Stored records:
<<<<
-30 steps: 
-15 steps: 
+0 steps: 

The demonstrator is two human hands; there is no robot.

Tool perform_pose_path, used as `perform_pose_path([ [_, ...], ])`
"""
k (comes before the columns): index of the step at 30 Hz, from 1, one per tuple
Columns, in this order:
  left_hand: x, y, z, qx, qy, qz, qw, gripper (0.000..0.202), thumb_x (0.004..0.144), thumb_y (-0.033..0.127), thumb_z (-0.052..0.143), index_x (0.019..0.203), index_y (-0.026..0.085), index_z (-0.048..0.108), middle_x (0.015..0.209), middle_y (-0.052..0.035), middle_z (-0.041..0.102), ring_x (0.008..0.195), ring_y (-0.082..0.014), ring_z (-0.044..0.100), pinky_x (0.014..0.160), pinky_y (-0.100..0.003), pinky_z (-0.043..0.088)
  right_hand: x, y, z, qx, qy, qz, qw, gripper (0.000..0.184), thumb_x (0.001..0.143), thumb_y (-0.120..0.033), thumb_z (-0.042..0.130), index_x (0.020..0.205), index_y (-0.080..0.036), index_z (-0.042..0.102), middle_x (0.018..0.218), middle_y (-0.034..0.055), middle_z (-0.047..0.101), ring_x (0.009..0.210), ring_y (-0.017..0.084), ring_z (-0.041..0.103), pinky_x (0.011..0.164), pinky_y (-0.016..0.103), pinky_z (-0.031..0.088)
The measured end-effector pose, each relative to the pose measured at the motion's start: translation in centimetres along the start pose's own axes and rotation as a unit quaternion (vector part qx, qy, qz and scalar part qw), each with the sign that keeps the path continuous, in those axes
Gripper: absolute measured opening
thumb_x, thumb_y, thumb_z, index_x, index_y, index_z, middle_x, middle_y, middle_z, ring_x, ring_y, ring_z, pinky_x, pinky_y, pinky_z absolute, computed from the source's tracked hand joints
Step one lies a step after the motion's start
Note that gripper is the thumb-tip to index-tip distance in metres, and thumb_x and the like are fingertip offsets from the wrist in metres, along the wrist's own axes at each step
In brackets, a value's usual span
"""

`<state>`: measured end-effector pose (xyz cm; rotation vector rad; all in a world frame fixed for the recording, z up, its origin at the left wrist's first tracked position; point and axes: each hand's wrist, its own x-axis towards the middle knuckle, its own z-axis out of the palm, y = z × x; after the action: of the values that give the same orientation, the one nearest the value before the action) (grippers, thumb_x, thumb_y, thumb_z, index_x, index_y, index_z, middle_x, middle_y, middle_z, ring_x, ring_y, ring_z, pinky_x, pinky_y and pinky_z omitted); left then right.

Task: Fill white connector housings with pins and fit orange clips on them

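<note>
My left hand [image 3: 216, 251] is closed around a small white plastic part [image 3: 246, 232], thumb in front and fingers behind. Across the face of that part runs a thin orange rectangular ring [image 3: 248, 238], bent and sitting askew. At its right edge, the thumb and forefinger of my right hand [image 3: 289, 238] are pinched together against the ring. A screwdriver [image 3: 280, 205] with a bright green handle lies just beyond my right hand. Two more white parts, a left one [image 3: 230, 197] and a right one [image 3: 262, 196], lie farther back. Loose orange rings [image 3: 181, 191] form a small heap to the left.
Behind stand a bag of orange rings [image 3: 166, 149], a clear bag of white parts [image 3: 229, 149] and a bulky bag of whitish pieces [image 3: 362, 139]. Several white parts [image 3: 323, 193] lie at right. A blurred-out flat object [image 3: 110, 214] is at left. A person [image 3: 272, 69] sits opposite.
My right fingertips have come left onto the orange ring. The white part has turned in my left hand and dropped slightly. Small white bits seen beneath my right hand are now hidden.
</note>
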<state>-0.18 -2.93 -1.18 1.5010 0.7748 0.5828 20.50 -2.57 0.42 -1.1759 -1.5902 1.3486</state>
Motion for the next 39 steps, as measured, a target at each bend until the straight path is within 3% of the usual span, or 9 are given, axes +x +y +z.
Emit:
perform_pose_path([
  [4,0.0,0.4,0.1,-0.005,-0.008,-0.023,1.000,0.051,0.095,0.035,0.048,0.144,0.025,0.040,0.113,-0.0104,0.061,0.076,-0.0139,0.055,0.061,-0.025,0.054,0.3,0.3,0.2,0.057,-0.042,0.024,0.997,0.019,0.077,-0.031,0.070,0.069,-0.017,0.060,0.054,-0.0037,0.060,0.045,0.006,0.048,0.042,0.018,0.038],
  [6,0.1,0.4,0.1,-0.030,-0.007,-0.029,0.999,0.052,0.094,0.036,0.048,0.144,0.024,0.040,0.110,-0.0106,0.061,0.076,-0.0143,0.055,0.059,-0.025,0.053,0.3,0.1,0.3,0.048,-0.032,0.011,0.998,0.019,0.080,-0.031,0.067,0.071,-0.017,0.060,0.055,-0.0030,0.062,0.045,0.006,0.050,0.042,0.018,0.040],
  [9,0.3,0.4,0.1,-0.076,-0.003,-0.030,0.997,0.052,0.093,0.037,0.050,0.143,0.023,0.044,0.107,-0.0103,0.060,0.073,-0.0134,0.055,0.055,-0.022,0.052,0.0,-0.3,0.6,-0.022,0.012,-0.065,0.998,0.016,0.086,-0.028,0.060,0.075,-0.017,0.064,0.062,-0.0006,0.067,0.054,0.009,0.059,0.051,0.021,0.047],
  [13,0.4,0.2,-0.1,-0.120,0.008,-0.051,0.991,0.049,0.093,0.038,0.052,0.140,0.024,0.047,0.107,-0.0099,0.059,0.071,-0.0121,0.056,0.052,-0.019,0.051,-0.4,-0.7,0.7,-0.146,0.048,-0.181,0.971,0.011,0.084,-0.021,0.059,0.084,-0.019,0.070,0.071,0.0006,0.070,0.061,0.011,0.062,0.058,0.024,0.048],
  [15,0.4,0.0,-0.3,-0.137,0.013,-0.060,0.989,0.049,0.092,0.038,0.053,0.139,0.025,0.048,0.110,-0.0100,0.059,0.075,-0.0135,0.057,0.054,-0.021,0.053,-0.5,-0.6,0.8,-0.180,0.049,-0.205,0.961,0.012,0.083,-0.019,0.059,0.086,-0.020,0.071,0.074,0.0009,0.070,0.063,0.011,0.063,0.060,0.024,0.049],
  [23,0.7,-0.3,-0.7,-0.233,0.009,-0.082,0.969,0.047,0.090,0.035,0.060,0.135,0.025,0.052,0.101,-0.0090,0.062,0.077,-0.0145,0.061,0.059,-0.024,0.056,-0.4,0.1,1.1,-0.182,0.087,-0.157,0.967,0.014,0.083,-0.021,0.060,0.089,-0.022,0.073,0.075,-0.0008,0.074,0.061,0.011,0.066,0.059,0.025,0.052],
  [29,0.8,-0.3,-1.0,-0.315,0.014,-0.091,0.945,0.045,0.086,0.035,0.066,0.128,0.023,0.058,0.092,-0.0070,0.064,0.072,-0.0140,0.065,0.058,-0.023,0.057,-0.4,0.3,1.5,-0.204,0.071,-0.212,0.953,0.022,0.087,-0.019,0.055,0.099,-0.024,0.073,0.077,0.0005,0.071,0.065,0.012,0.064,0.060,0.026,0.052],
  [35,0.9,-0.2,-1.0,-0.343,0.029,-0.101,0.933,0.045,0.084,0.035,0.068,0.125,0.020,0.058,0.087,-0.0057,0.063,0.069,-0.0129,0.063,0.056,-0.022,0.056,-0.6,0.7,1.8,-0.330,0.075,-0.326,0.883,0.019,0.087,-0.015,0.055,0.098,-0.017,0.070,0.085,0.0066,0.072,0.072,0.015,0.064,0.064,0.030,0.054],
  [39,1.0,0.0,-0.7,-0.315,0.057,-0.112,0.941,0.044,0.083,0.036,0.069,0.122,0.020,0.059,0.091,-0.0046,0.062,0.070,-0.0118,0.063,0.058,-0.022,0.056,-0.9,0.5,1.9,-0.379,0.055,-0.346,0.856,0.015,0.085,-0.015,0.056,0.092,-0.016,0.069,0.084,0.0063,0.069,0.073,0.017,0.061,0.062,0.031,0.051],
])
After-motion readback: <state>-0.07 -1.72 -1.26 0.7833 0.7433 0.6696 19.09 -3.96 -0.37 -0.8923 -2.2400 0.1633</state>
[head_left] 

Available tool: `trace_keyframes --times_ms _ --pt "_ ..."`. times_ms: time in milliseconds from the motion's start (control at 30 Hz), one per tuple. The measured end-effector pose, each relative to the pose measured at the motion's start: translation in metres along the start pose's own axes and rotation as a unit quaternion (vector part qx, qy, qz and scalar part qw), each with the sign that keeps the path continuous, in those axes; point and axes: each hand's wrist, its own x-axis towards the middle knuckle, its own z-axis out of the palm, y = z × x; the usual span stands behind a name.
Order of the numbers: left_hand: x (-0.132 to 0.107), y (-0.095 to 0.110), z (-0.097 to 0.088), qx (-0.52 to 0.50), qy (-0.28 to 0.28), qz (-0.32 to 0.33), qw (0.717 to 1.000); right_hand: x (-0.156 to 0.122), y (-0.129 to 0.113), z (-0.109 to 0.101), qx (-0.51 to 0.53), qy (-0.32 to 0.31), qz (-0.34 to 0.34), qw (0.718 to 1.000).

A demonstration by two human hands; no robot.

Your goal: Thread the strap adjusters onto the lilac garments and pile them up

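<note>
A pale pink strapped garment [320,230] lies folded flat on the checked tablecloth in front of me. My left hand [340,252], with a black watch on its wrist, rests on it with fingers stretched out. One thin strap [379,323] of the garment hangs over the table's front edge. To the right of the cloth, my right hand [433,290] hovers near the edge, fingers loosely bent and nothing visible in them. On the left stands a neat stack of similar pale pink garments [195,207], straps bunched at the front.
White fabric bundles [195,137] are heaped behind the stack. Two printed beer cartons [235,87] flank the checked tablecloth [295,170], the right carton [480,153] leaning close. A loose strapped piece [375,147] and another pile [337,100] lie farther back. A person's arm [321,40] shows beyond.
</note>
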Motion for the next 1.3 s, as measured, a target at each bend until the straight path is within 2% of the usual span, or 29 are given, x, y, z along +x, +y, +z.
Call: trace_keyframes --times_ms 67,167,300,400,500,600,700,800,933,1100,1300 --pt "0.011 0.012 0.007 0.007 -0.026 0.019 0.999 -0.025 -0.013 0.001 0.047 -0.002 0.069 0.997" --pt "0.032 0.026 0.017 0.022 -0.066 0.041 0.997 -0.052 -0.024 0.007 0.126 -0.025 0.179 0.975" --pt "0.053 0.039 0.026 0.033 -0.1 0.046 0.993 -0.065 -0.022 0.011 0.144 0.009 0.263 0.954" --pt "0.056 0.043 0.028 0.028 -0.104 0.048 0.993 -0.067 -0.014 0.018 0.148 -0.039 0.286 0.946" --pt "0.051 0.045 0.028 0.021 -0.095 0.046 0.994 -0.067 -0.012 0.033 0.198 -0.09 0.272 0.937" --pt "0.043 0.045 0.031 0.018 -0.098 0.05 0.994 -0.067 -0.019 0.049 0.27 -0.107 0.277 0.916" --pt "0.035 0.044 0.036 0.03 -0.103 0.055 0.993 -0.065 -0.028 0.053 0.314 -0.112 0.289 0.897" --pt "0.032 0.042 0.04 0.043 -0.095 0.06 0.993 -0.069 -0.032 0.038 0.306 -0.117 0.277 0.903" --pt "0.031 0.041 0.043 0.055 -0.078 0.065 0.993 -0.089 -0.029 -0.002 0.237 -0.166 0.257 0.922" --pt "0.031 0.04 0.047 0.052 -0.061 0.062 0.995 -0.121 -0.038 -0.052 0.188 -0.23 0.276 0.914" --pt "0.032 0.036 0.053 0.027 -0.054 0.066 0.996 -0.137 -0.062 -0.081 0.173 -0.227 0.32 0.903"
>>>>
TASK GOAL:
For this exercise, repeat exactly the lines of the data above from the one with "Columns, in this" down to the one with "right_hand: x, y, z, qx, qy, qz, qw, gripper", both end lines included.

PROBLEM SOLUTION:
Columns, in this order:
  left_hand: x, y, z, qx, qy, qz, qw, gripper (0.000..0.202), thumb_x (0.004..0.144), thumb_y (-0.033..0.127), thumb_z (-0.052..0.143), index_x (0.019..0.203), index_y (-0.026..0.085), index_z (-0.048..0.108), middle_x (0.015..0.209), middle_y (-0.052..0.035), middle_z (-0.041..0.102), ring_x (0.008..0.195), ring_y (-0.082..0.014), ring_z (-0.044..0.100), pinky_x (0.014..0.160), pinky_y (-0.100..0.003), pinky_z (-0.043..0.088)
  right_hand: x, y, z, qx, qy, qz, qw, gripper (0.000..0.184), thumb_x (0.001..0.143), thumb_y (-0.120..0.033), thumb_z (-0.042..0.130), index_x (0.020..0.205), index_y (-0.080..0.036), index_z (-0.042..0.102), middle_x (0.018..0.218), middle_y (-0.034..0.055), middle_z (-0.047..0.101), ring_x (0.009..0.210), ring_y (-0.017..0.084), ring_z (-0.041..0.103), pinky_x (0.011..0.164), pinky_y (-0.016..0.103), pinky_z (-0.031..0.088)

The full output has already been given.